Task to carry out - Two lines below mark the span: the one containing "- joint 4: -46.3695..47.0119" and the one containing "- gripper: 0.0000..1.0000". Set down both, plus every line between, exactly as they stand, and nothing else.

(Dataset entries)
==============================

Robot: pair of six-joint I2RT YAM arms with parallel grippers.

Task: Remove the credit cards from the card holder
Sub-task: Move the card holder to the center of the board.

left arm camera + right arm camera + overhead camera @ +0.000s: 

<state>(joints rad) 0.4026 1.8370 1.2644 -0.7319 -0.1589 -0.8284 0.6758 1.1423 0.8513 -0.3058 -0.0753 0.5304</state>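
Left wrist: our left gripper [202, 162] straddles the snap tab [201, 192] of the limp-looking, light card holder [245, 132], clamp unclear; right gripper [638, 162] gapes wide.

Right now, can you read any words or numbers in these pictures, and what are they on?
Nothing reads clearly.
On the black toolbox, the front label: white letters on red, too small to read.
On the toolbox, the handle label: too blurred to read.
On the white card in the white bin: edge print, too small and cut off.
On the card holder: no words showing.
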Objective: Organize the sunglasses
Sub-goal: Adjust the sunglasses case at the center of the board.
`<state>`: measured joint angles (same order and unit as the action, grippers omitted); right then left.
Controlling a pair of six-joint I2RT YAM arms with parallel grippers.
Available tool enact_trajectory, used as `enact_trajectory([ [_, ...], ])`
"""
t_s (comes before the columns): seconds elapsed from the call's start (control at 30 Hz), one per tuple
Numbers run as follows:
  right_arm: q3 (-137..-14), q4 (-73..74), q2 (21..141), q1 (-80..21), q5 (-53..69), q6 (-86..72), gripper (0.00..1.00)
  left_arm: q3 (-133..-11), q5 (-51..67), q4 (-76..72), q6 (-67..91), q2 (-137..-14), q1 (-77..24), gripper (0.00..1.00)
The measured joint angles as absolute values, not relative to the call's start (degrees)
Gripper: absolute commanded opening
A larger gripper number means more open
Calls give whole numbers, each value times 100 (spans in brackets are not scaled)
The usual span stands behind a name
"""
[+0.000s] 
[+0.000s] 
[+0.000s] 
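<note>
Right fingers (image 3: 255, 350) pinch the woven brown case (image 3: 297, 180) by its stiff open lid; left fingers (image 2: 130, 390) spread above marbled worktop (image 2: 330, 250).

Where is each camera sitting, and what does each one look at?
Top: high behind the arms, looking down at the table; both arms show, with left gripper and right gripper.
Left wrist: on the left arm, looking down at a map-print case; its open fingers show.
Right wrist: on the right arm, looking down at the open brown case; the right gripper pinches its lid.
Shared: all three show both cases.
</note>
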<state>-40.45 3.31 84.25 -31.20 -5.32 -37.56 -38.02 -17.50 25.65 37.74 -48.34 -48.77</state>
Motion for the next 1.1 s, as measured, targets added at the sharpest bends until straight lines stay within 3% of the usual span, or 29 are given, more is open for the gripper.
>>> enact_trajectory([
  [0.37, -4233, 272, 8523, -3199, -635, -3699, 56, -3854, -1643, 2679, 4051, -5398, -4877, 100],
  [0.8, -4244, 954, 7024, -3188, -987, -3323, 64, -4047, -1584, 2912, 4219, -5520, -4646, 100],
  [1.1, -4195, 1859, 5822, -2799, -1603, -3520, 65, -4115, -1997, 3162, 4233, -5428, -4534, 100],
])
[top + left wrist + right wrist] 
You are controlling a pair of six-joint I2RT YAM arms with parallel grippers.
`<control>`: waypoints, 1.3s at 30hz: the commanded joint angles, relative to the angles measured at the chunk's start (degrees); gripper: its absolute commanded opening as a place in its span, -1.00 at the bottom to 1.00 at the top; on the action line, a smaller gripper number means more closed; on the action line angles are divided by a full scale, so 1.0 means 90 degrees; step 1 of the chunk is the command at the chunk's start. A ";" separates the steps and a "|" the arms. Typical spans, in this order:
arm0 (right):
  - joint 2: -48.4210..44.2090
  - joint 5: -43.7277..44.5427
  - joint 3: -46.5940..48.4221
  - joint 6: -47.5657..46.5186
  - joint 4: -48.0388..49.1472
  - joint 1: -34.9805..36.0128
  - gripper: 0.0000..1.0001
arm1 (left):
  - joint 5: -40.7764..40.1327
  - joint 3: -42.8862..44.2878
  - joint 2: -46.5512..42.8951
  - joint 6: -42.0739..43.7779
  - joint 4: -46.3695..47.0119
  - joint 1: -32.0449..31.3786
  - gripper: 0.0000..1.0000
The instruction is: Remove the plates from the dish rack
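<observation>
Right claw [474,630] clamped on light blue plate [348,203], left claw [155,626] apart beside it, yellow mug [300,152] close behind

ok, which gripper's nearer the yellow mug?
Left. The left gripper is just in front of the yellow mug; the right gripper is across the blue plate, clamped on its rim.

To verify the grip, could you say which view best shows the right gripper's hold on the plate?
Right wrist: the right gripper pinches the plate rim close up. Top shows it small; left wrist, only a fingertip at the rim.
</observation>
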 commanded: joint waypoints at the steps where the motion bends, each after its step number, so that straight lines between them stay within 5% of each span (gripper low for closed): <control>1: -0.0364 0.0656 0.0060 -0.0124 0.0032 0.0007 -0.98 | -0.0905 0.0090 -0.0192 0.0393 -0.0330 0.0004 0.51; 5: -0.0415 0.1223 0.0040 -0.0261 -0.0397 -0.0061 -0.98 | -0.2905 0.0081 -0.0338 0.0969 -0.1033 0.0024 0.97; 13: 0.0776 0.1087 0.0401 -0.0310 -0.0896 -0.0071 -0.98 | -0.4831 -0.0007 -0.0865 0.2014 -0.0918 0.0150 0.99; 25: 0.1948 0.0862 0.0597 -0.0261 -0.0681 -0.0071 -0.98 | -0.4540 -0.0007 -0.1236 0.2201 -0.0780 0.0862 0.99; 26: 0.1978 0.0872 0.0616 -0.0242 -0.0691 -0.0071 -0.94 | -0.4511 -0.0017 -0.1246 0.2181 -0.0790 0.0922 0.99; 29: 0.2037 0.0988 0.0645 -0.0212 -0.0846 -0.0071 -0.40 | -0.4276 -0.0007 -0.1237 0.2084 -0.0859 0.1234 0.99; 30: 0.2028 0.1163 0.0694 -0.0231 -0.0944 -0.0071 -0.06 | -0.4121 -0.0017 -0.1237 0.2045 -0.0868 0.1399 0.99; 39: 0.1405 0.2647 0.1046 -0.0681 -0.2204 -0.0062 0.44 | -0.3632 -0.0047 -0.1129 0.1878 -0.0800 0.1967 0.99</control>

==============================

Exercise solution -
  - joint 4: -46.3695..47.0119
  - joint 1: -32.0449..31.3786
  - gripper: 0.0000..1.0000

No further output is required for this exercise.